The employer and insurer’s brief points to two alleged failures on the part of the employee and her job search. First, it is argued that her job search was inadequate because her job contacts with prospective employers were made by using the internet rather than in person. Second, the employer and insurer contend that the employee did not update her resume after she obtained her associate of arts degree from Inver Hills Community College in June 2011 and that if she had done so the likelihood of a successful job search would have been increased.
The employee’s job search after her layoff from Cypress was done under the direction of a QRC selected by the employer and insurer. The employee met frequently with the QRC and the placement specialist and discussed her job search with them. There is no indication in the rehabilitation reports or forms that the employee was ever advised that she was conducting her job search inappropriately. Apparently neither the QRC nor the placement specialist found a problem with the employee’s use of the internet to contact prospective employers and the IVE did not really explain why this approach was inadequate. Further, we note that the employee’s approach in her job search was successful since she found employment at Dermatology Consultants. With regard to updating the employee’s resume, the QRC testified that obtaining the associate of arts degree at Inver Hills helped the employee obtain some of the credits she would need at the University of Minnesota but that the degree did not provide the employee with any transferable skills and was essentially the same degree she had obtained in Tennessee. In addition, by the time the employee obtained this degree in the summer of 2011, the employer and insurer were refusing to provide any further job search assistance.
When an employee is receiving rehabilitation services, the appropriate inquiry in considering the adequacy of job search is whether the employee has cooperated with the rehabilitation plan. Boeder v. State, Dep’t of Natural Resources, 63 W.C.D. 634 (W.C.C.A. 2003); Nelson v. Quality Pork Processors, No.WC07-138 (W.C.C.A. Oct. 3, 2007). The QRC testified that the employee cooperated with rehabilitation and, on cross-examination, the IVE agreed with that conclusion. Given those opinions and the record as a whole, the compensation judge’s conclusions that the employee conducted an adequate job search and established compliance with the first Poole factor are supported by substantial evidence.
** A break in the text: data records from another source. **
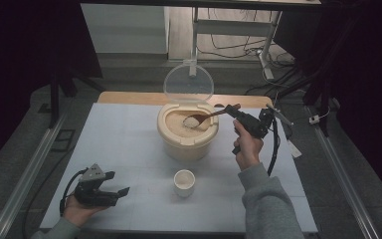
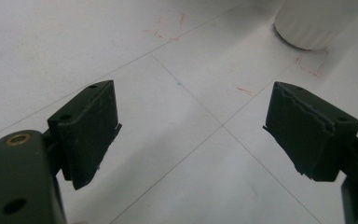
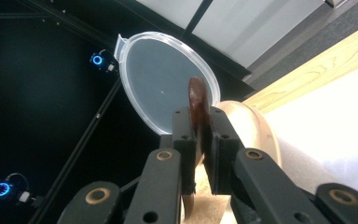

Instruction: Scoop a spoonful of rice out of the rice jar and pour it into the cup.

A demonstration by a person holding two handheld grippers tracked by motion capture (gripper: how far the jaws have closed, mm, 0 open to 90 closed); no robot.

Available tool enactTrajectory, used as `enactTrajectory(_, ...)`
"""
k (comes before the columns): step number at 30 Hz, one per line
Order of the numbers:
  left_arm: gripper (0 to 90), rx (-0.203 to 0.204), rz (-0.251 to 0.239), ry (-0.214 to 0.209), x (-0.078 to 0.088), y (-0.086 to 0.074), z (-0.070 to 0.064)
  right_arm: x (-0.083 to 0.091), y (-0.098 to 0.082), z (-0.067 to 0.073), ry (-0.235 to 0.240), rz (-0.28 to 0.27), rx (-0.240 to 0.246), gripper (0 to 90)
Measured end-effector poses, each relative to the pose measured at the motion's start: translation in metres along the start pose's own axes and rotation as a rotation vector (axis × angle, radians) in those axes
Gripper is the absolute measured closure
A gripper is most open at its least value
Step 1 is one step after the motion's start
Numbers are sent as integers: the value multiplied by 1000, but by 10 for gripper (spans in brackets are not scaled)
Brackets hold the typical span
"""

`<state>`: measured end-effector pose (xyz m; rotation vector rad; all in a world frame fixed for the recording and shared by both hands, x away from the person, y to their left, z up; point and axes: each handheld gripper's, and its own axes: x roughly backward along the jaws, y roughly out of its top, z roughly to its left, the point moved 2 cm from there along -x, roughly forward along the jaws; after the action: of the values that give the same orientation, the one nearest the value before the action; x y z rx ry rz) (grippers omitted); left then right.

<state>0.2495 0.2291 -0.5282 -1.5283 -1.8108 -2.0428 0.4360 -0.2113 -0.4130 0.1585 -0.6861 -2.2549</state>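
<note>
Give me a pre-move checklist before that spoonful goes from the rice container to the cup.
1. Grip on spoon: right gripper is shut on the wooden spoon handle. Ok.
2. Load: the spoon bowl holds a heap of rice above the container. Ok.
3. Lid out of the way: clear lid stands open behind the container. Ok.
4. Cup ready: white cup stands upright in front of the container, apart from it. Ok.
5. Cup contents: cannot tell from the high view.
6. Left gripper: jaws open, holding nothing, off to the left of the cup, clear of the likely path. Ok.
</note>
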Motion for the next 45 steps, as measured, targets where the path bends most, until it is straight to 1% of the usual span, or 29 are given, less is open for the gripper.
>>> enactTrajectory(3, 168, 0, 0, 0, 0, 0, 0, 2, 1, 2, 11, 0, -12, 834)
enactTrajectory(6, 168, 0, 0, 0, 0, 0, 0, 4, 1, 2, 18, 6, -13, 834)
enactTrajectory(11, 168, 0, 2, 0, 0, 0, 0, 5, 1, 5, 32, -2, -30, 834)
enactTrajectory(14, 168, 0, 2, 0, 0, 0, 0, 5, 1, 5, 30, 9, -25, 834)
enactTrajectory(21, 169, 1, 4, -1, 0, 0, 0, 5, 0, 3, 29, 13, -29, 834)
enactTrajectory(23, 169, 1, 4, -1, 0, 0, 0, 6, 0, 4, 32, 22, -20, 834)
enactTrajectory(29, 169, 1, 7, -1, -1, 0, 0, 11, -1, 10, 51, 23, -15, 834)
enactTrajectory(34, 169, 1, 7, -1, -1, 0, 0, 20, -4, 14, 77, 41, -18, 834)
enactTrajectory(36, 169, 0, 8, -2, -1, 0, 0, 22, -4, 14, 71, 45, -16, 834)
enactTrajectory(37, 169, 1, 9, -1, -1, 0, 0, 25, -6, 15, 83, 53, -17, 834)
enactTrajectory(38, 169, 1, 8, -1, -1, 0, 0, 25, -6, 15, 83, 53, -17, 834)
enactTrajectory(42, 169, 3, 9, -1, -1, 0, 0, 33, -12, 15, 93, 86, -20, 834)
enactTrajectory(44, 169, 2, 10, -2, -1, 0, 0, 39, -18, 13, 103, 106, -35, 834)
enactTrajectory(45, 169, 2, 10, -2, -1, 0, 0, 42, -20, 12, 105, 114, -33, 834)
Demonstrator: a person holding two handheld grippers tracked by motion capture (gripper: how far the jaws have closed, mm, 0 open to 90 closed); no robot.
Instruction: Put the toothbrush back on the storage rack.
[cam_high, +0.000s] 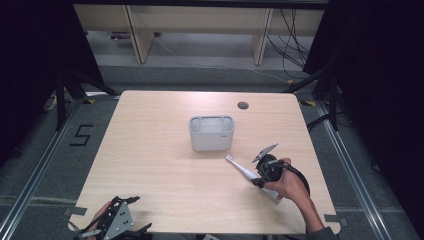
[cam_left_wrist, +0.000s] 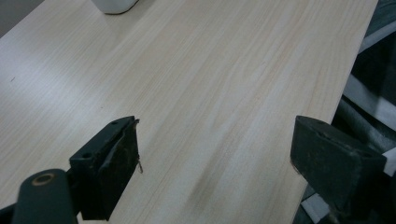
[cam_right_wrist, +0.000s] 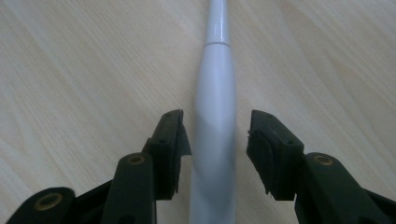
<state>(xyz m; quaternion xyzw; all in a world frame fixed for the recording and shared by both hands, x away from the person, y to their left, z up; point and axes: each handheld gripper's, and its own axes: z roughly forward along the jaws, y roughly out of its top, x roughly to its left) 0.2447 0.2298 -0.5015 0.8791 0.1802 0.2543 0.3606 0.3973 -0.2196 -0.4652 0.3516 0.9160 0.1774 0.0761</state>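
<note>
A white electric toothbrush (cam_high: 240, 167) lies flat on the wooden table (cam_high: 160, 165), right of the middle, with its head pointing up-left toward a white rectangular container (cam_high: 211, 140). My right gripper (cam_high: 259, 181) straddles the handle. In the right gripper view the toothbrush (cam_right_wrist: 215, 93) runs up between the jaws of the right gripper (cam_right_wrist: 217, 133), with a gap on each side, so the gripper is open. My left gripper (cam_high: 141, 214) rests near the table's front left edge. The left gripper (cam_left_wrist: 215, 140) is open over bare wood.
The container's base (cam_left_wrist: 114, 5) shows at the top of the left gripper view. A round cable hole (cam_high: 243, 105) sits at the table's far right. The table's right edge drops to a dark floor with rails and cables.
</note>
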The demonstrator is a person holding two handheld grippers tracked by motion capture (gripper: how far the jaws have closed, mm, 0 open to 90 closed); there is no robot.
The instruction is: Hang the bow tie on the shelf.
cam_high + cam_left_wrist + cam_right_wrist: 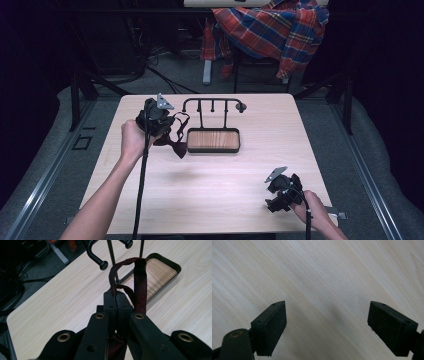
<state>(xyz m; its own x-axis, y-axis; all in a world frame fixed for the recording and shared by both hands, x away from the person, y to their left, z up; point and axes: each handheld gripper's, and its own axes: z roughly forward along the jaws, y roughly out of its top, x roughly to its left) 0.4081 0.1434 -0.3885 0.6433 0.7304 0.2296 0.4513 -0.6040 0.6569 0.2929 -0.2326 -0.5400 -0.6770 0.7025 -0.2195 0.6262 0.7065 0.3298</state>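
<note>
My left gripper point(167, 122) is raised over the table's back left, just left of a black hook stand point(212, 103) with a wood-lined tray base point(213, 140). Its jaws are shut on the strap point(140, 282) of a dark red bow tie point(175, 145), whose bow hangs below the gripper. In the left gripper view my left gripper point(116, 296) pinches the strap, which loops up in front of the stand's hooks point(103, 264). My right gripper point(272, 197) rests low at the table's front right, and in its own view my right gripper point(329, 320) is open over bare wood.
The light wooden table point(220, 185) has free surface in the middle and front. A plaid shirt point(275, 27) hangs on a chair behind the table. Cables trail from both grippers toward the front edge. Dark floor and metal frames surround the table.
</note>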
Whether retraining is reasonable vocational rehabilitation is a question of fact for the compensation judge and will be affirmed by this court if the compensation judge’s decision is supported by substantial evidence. Norby v. Arctic Enters., 305 Minn. 519, 232 N.W.2d 773, 28 W.C.D. 48 (1975); Erickson v. City of St. Paul, 67 W.C.D. 515 (W.C.C.A. 2007).
We find ample evidence to support the compensation judge’s award of retraining and the compensation judge’s decision is affirmed.
 Poole v. Farmstead Foods, 42 W.C.D. 970 (W.C.C.A. 1989).